Anaphylactoid Reactions During Desensitisation: Preterax 2.5 mg: Rare cases of prolonged life-threatening anaphylactoid reactions have been reported in patients treated with an angiotensin-converting enzyme inhibitor while undergoing hymenoptera (bees, wasps) venom desensitisation. Treatment with an angiotensin-converting enzyme inhibitor should be initiated with caution in allergic patients undergoing desensitisation and must be avoided in patients following venom immunotherapy.
The occurrence of these reactions are avoided by temporarily discontinuing for at least 24 hrs the angiotensin-converting enzyme inhibitor treatment in patients necessitating both angiotensin-converting enzyme inhibitor treatment and desensitisation.
Combination with sacubitril/valsartan (contraindicated due to the increased risk of angioedema). Sacubitril/valsartan must not be initiated until 36 hours after taking the last dose of perindopril therapy. Sacubitril/valsartan must not be initiated until 36 hours after the last dose of PRETERAX. Concomitant use of other NEP inhibitors (e.g. racecadotril) and ACE inhibitors may also increase the risk of angioedema.
Anaphylactoid Reactions in Patients Exposed to Dialysis Membrane: Preterax 2.5 mg: Cases of prolonged life-threatening anaphylactoid reactions have been reported in patients receiving both an angiotensin-converting enzyme inhibitor and either dialysis with high-permeability membranes or low-density lipoprotein apheresis by adsorption on dextran sulphate. Treatment with angiotensin-converting enzyme inhibitors should be avoided in patients receiving dialysis with high permeability membranes or LDL apheresis by adsorption on dextran sulphate.

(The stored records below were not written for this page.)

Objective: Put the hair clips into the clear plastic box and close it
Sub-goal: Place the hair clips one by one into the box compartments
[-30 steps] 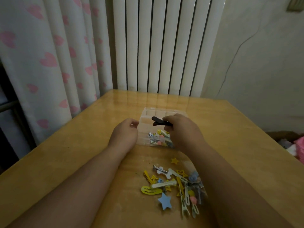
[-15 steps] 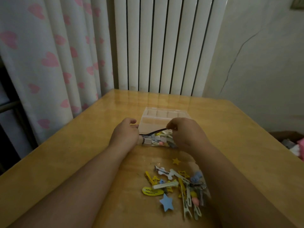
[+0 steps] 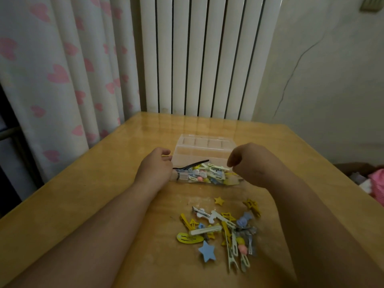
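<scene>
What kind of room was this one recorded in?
Probably a bedroom or other room in a home: heart-print curtains hang beside a white column radiator, and a glossy wooden table stands against a cracked plaster wall.

A glossy wooden bench (image 3: 83, 194) fills the lower view. Behind its far edge stands a white ribbed radiator (image 3: 207, 59). To the left hangs a pale curtain (image 3: 58, 80) printed with pink hearts. A thin crack (image 3: 291, 80) runs down the wall at right, above pink fabric (image 3: 377, 183) at the edge.
</scene>
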Tool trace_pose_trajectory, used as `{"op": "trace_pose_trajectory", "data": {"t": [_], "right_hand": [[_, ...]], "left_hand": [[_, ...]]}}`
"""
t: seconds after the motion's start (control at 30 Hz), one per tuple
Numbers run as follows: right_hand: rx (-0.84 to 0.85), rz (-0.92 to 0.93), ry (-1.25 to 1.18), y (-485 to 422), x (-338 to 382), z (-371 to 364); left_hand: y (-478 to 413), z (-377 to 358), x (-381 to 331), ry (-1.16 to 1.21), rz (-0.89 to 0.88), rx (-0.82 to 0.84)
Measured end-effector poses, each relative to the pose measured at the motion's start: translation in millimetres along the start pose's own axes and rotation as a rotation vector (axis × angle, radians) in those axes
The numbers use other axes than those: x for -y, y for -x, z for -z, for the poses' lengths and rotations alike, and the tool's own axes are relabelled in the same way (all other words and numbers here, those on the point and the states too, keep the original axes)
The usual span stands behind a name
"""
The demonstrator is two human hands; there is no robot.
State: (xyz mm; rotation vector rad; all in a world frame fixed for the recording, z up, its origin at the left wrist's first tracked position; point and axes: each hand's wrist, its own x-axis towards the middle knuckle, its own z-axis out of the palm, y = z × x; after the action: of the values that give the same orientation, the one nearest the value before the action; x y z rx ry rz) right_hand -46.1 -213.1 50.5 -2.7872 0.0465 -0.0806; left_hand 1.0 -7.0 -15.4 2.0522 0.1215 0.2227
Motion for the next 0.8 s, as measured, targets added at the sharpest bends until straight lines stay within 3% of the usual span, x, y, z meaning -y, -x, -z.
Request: {"op": "trace_pose_trajectory", "data": {"t": [0.07,0.43,0.5,0.63,0.8], "right_hand": [[0.002,0.015,-0.021,4.7,2.8,7.5],[0.493,-0.066,0.344,26.7,5.2,12.1],[0.545,-0.09,0.308,26.5,3.3,10.8],[0.642,-0.198,0.0,24.6,-0.1,7.5],[0.712,-0.116,-0.083,25.1,14.2,-4.6]], "left_hand": [[0.5,0.3,0.8,-0.015,-0.015,-0.002],[4.2,0.1,2.2,-0.094,-0.1,-0.009],[4.1,-0.1,2.6,-0.09,-0.095,-0.007],[4.7,-0.6,2.7,-0.097,-0.103,-0.014],[4.1,-0.4,2.5,-0.106,-0.094,-0.022]]}}
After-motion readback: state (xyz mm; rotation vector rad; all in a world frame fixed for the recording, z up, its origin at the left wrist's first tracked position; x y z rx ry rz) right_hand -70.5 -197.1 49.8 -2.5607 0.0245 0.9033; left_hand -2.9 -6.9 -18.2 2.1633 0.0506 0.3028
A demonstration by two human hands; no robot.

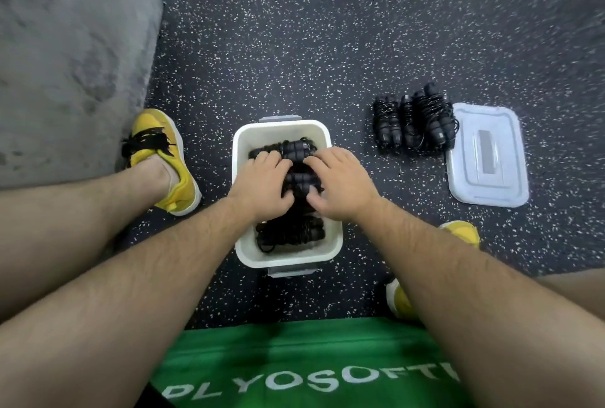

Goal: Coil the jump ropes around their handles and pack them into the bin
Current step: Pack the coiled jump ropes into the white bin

The occurrence of these reactions are avoided by temporarily discontinuing for at least 24 hrs the angiotensin-converting enzyme inhibitor treatment in patients necessitating both angiotensin-converting enzyme inhibitor treatment and an LDL apheresis.
Haemodialysis: Preterax 5 mg: Anaphylactoid reactions (oedema of the tongue and lips with dyspnoea and low blood pressure) have also been observed during haemodialysis with high-permeability membranes (polyacrylonitrile) in patients receiving treatment with angiotensin-converting enzyme inhibitors. This combination should therefore be avoided.
Linked to Indapamide: When liver function is impaired, thiazide diuretics and thiazide-related diuretics may cause hepatic encephalopathy. Administration of the diuretic should be stopped immediately if this occurs.
Primary aldosteronism: Use not recommended in patients with primary hyperaldosteronism (not responding to drugs acting through inhibition of the renin-angiotensin system).